The involvement of Rauf and Rehman highlights the interconnective web of the radical Pakistani terrorist groups. Rehman was a member of Harakat-ul-Jihad-ul-Islami (HUJI) and Lashkar-e-Jhangvi (LeJ). As the "keeper of the Jihadi Rolodex," the list of the tens of thousands of jihadis who passed through al-Qaeda's training camps, Rehman is by default affiliated with the hodge-podge of Pakistani terror groups (see my post on Rehman and Pakistani links for more details.)
TIME reports Rauf is the relative of Maulana Masood Azhar, the leader the Pakistani based Jaish-e-Muhammad (JeM) which conducts terror attacks in Indian Kashmir. Rauf's father in law runs the radical "Darul Uloom Madina, one of Pakistan's biggest and most hard line seminaries, with some 2,000 students, in Bahawalpur." To restate, both Rehman and Rauf were arrested Bahawalpur, which is highly unlikely to be a coincidence. Rauf's father founded Crescent Relief, a Muslim charity that purportedly collected funds for earthquake relief and is now under investigation for funneling money to fund the London plot (See Evan Kolhmann's posts on LeT/JuD and the UK connection to earthquake relief .)

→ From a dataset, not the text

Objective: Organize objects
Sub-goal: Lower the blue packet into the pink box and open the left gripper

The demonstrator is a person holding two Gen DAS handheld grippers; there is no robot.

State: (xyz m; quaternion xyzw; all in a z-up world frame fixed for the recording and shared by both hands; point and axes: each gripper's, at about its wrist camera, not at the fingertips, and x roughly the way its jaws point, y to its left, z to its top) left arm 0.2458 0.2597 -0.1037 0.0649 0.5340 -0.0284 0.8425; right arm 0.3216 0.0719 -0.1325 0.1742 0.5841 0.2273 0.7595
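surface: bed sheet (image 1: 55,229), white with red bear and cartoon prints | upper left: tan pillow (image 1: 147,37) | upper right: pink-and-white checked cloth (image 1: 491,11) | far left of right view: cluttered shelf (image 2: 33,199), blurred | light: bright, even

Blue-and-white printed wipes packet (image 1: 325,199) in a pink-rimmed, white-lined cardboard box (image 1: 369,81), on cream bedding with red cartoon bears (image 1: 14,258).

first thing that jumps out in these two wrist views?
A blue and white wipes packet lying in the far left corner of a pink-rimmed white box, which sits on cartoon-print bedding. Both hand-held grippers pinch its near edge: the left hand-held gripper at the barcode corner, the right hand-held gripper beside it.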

One item of note with TIME's article on Rauf. TIME describes al-Qaeda as "Osama Bin Laden's Afghanistan-based network," however this characterization is inaccurate. Al-Qaeda has largely regrouped in Pakistan's Northwest Frontier Province, particularly in the agencies of North and South Waziristan.
Here's hoping they've had him for about 5 days... and there's no more information left to, ...ah, "retreive".
I hope he has been getting lots of rest..
NOT.
Go ROVE!
Yes, I think this is old news....hmmm?
I thought so too, I thought this was reported as part of the plot unveiling.. that's a week ago already.. I didn't put it in Breaking , btw.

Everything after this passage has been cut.